Reputation:
I've recently started working on an application that uses, among other things, AngularJS. One task, which seemed somewhat simple at first, is turning out to be quite the headache.
We have a lot of console.log() in our JS code. I am to replace them with the using Angular's $log. I thought that it would be fairly straightforward, but it's not, probably because I am not familiar with Angular at all in the first place.
I've read the documentation, and the $log, $logProvider and $service pages in particular. I tried to apply the examples given to my code, to no avail.
From what I've understood from the app code (I just started working on it), we use a "main" module dedicated to configuration.

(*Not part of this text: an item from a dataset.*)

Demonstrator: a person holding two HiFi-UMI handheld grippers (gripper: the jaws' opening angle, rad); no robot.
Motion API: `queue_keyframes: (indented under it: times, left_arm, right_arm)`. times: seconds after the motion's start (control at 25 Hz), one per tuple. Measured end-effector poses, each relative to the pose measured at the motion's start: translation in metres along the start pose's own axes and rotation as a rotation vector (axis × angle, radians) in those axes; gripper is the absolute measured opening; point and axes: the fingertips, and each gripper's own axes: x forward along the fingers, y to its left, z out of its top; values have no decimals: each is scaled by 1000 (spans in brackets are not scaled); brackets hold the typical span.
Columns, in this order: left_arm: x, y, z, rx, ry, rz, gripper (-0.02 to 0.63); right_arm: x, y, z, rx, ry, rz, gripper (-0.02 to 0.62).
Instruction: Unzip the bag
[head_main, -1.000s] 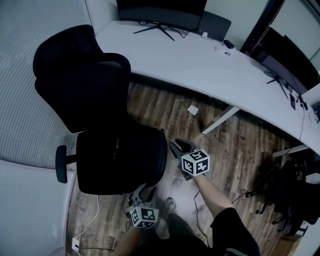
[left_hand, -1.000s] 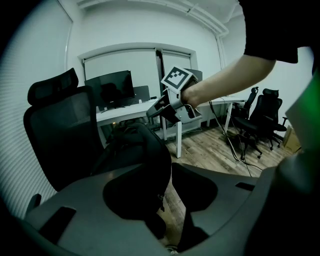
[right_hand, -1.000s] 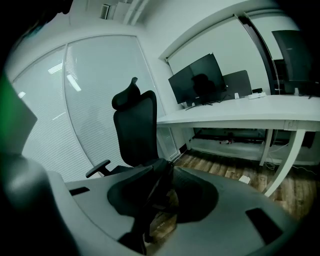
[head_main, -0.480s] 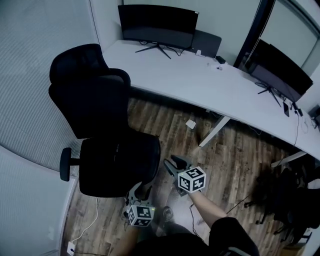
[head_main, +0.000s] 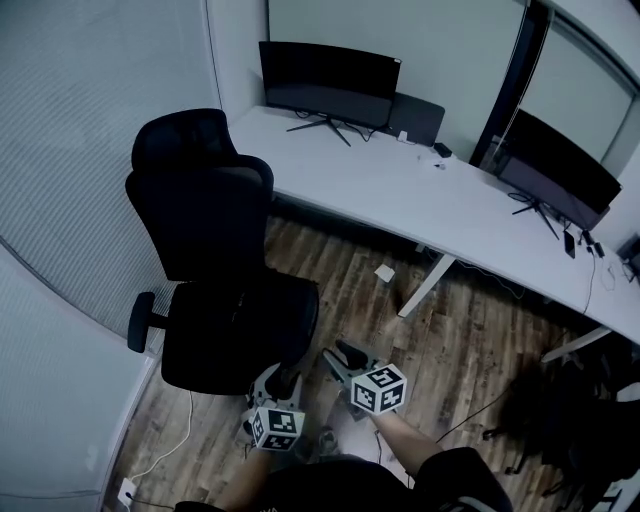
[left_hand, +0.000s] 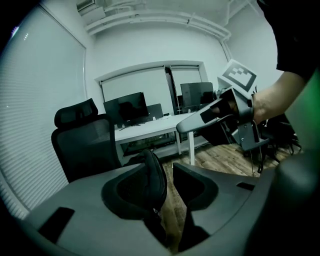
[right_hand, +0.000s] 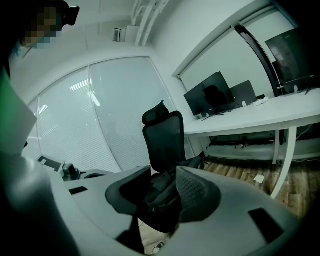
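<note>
A black office chair (head_main: 215, 260) stands left of centre in the head view. In the right gripper view a dark, lumpy shape that looks like a black bag (right_hand: 161, 189) lies on its seat; I cannot make out a zip. My left gripper (head_main: 277, 384) is at the seat's near edge. Its jaws stand open and empty, framing the seat edge (left_hand: 152, 175). My right gripper (head_main: 343, 359) hangs just right of the seat over the wooden floor, jaws also open and empty. It points at the chair (right_hand: 162, 131). From the left gripper view the right gripper (left_hand: 197, 122) shows at upper right.
A long white desk (head_main: 450, 200) runs behind the chair, with a monitor (head_main: 328, 72) at the back and another (head_main: 560, 165) at the right. A white scrap (head_main: 385, 272) lies on the floor. A dark heap (head_main: 560, 410) sits at lower right. A white cable (head_main: 170, 450) trails at lower left.
Both grippers have drawn back from the chair seat toward me, lower in the head view. The view has lifted and now takes in more of the desk and wall.
</note>
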Motion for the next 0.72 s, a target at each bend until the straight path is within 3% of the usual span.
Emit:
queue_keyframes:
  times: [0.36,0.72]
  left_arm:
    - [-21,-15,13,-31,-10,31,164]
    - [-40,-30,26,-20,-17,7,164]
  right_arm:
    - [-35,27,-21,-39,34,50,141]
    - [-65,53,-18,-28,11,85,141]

It looks like this:
var mainApp = angular.module('mainApp'
['ui.router','datatables','ngMockE2E', 'ngResource','angularSpinner', 'ngCookies',
'pascalprecht.translate','ui.bootstrap', 'ngFileUpload', 'angular-jwt']);
mainApp.config(function($stateProvider, $urlRouterProvider, $httpProvider, $translateProvider) {
// Example of what we can find here
$translateProvider.useStaticFilesLoader(fileNameConvention);
$translateProvider.useSanitizeValueStrategy('escaped');
};
Each HTML file we have (or almost all) is linked to a controller, in which mainApp is referenced, like this:
mainApp.controller('ContractsController', ContractsController);
From what I've understood, to avoid calling log in each controller, I should inject it in mainApp. The thing is, I've tried several methods, none of them working (actually, I've even tried using $log directly in a controller, and it didn't work either).
If someone could be so kind as to point me in the right direction, I would really appreciate it.